▶ **EXERCISE**
In the listing below, identify each line with the word "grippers" and return those lines.

▶ **DATA BLOCK**
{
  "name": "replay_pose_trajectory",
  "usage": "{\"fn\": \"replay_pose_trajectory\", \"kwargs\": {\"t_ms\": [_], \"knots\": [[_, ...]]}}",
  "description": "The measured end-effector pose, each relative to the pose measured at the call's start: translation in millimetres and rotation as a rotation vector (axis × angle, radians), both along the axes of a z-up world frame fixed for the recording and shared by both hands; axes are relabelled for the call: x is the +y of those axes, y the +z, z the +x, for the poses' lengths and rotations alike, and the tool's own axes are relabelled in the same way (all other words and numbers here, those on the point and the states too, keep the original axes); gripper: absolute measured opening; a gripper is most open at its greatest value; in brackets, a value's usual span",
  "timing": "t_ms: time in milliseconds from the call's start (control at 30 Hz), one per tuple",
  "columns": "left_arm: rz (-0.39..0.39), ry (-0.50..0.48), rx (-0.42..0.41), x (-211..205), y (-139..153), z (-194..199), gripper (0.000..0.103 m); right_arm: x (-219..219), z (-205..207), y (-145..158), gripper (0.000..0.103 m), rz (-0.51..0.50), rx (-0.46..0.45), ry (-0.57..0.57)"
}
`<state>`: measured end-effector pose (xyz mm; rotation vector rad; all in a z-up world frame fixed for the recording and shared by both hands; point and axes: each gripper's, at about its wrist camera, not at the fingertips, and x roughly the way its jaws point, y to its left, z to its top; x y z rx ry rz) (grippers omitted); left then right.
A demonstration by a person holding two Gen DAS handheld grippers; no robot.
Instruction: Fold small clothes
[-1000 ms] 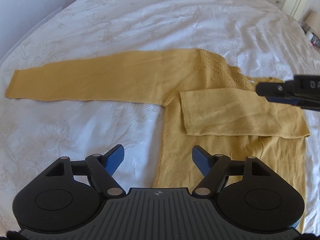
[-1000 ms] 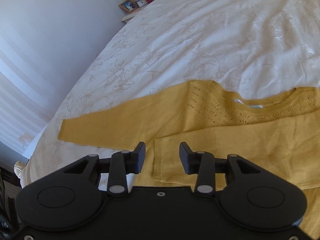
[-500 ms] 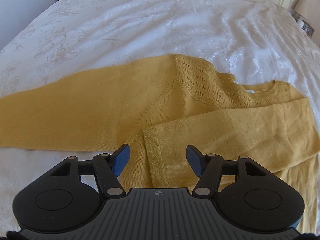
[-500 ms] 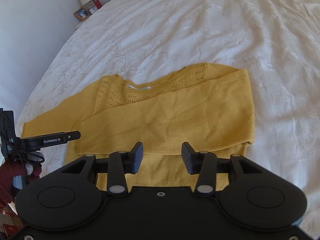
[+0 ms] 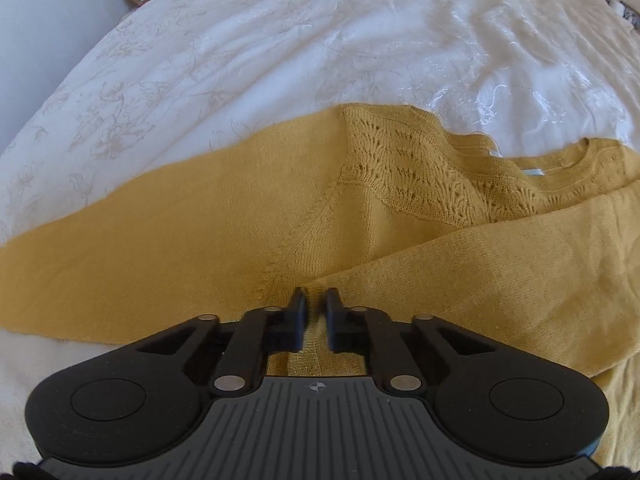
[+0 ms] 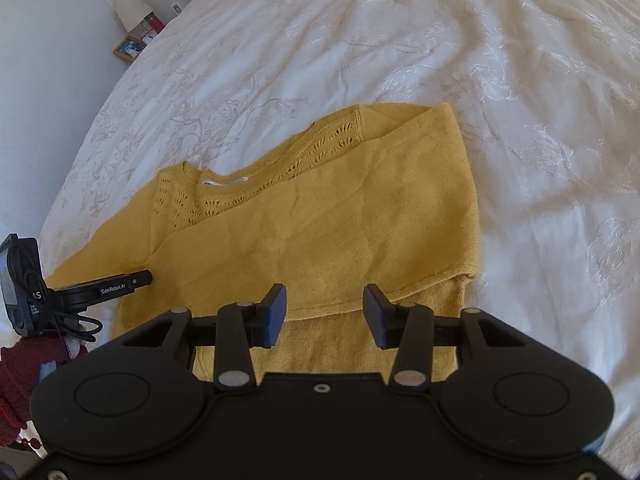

▶ **EXERCISE ANSWER**
`<state>`: measured end-effector pose (xyz mm; rotation vector rad; all in a z-up world frame fixed for the recording and shared by both hands; point and axes: each gripper's, at about its wrist camera, not at the fingertips, and x roughly the way its jaws point, y to its left, z to its top; x y z rx ry rz) (grippers omitted); left then right.
A demonstration by a person holding two Gen DAS handheld grippers; no robot.

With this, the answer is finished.